“明月,这是我这段期间不在时,你要做的事情,后面的空白地方,就是我该回来的时候了。”说到此处,我顿了顿,眼神黯了黯,复又加上一句。
“如若是到了这里,我还未回来,以后你便自己好生照顾自己,吃好用好,不用等我了。”
说到此处,我顿觉有些悲哀,自心中慢慢延伸,传至五脏六腑,而后传到全身各处。
人生自古谁无死,若是此去边关之地,真要是命丧于此,我也只能是信命,不能再强求一二。
“王妃,呜呜…你叫奴婢如何放心…如何能够答应么…”
我本欲再说些什么,哪知这丫头却开口给哭上了,她不哭还好,这一哭,我便完全乱了方寸。不知道,应该如何安慰她才好。
我扶正明月,用双眸直直的盯着她布满泪水的双眸,而后一字一句道。
“本宫如今还没死,如若,听清楚,是如若,如若那时候本宫还不曾回来,你便不要抱太大的希望,该干嘛干嘛,毕竟你如今还年轻。但是你放心,本宫不是英雄,也不是什么大侠,能活命之时,绝对不会让自己去西天拜见如来真佛,如此,你懂了没?”
明月果然被我一顿莫名的说辞,讲得有些莫名其妙,只是她终于是听懂了后面几句话,抬手擦拭了一下眼角,亦是朝我坚定的点了点头。
翌日清晨,京城南门处,百姓非常有次序的站在街道两旁,而墨谨亦是在皇宫接受皇甫泉的亲自审阅之后,从练场一路浩荡而来。

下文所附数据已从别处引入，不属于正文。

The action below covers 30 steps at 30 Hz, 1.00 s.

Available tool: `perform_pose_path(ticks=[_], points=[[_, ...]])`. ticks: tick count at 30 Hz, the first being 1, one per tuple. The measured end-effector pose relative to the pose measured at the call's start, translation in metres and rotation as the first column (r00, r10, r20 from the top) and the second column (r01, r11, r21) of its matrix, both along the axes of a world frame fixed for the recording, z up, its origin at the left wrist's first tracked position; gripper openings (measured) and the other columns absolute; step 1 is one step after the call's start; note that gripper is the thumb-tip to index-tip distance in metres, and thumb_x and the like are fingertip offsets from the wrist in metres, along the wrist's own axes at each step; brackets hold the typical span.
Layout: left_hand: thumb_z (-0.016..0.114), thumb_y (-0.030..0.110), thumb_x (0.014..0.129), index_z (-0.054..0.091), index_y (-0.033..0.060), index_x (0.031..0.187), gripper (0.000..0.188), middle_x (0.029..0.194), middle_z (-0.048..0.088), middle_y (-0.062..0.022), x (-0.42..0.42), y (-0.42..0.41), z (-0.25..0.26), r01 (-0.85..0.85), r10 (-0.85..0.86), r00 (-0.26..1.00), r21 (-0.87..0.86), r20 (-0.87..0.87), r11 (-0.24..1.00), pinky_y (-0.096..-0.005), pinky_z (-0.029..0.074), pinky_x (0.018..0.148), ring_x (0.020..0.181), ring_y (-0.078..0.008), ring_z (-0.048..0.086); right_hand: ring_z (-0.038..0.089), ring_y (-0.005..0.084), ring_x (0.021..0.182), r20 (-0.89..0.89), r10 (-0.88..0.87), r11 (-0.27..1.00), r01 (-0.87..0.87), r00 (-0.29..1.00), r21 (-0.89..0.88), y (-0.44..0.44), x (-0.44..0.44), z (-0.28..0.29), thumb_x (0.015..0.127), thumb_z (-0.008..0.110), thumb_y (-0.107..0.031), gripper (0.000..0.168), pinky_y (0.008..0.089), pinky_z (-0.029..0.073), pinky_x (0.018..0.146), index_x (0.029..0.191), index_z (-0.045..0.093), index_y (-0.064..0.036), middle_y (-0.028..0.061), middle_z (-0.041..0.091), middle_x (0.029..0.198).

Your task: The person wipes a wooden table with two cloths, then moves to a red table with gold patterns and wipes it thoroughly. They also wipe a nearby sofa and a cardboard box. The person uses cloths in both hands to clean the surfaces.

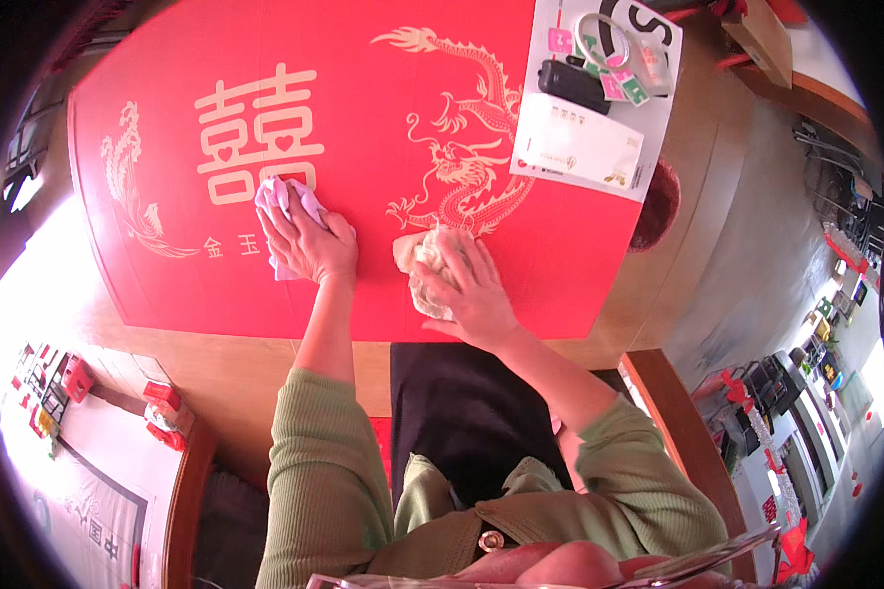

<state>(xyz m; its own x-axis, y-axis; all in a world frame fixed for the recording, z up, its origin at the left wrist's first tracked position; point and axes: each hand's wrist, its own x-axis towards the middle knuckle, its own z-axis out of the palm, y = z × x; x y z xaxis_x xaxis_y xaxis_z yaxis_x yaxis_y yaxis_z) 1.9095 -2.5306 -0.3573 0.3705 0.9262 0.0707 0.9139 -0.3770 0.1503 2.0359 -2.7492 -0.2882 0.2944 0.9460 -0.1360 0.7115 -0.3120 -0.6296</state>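
A red sheet [368,132] with gold double-happiness characters, a phoenix and a dragon covers most of the wooden table [365,368]. My left hand [313,239] presses a bunched lilac cloth [287,195] onto it, just below the double-happiness characters, covering some of the smaller gold characters. To the right, my right hand [471,287] rests on a crumpled cream cloth [429,283] beneath the dragon, its fingers spread over the cloth. Both cloths lie against the red surface and are partly hidden by my hands.
On the upper right lies a white printed sheet [523,151] bearing a white envelope [582,143], a black case [574,85], a roll of tape [586,48] and pink and green tags [633,91]. A round dark red container [659,210] stands beyond the table's right side.
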Motion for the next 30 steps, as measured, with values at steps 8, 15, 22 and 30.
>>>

铠甲加身的他,显得越发的英俊,同时那股子清瘦之感,亦是被那厚重的铠甲给淹没掉了。高大骏马上的墨谨,俨然是一个久经沙场的将军,而绝非是一个文弱的书生之辈。
而在人群的一角,一身着深蓝外袍的男子,如老鼠一般,在人群中穿梭来穿梭去,贼眉鼠眼的神情,还真是与那专干坏事的小偷并无二样。
可是人群皆是高呼着墨谨的名讳,视线亦是停留在墨谨平静无波的脸上,此刻谁还会留意那角落里的某个人?